D’où vient le doute absolu de la volupté à l’égard de tout ce qui n’est pas elle ? sinon qu’elle est toute dans le moment, et qu’elle le crée ? Ainsi, la sensation est une façade de Venise sur le Grand Canal. Et silence, je vous prie, sur le sommeil qui fait la toile de fond, avec les mendiantes accroupies au bord du précipice, le dégoût, le souci, la décrépitude et le retrait amer de la vie.

Il faudrait que Venise, qui s’effondre si lentement, s’en fût dans les baisers et la musique. Quelle fin heureuse pour une telle reine. Cléopâtre et Impéria entre toutes les villes. Si les Barbares n’y avaient pas mis la main, courbant la belle mourante sous leur sale force, la tenant par la taille et par la nuque, lui volant le miel de ses lèvres, qui sentaient déjà le narcisse, Venise eût trouvé, pour le monde, les lois de l’exquise euthanasie. On ne peut pas trop haïr les Barbares, et leur victoire grossière. À Venise surtout, qui en est farcie, le plus sain des Saxons n’est qu’un pan de cercueil, une planche de bois que je voudrais fouler du talon et pousser à la mer, l’ayant rompue, d’un pied roide.

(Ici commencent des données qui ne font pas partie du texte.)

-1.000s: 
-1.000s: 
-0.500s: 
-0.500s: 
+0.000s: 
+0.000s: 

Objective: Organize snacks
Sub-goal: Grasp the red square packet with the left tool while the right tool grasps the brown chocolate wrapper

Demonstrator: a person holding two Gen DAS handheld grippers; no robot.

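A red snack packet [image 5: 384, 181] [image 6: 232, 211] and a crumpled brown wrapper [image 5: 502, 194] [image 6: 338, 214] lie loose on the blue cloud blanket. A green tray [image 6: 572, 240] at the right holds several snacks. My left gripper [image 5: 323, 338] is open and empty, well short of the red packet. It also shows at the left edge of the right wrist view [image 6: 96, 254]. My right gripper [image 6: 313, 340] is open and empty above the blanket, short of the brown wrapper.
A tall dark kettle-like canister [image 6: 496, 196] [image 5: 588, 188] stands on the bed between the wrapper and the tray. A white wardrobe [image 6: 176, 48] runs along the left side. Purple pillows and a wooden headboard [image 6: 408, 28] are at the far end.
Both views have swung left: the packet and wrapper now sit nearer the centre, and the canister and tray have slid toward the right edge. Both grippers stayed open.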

C’est l’architecture qui dit d’où les hommes viennent. À Venise, comme à Saint Marc, partout l’Orient. Mais il y est soumis à la joie, aux règles, à l’action d’une adorable comédie. Il fait vitrail entre le ciel et la terre ; il est musique. Il est conquis dans le royaume de féerie par des magiciens, amis de l’homme libre. Et l’Orient, qui parfois me rebute, me conquiert à Venise, parce que je n’ai plus à m’en défendre.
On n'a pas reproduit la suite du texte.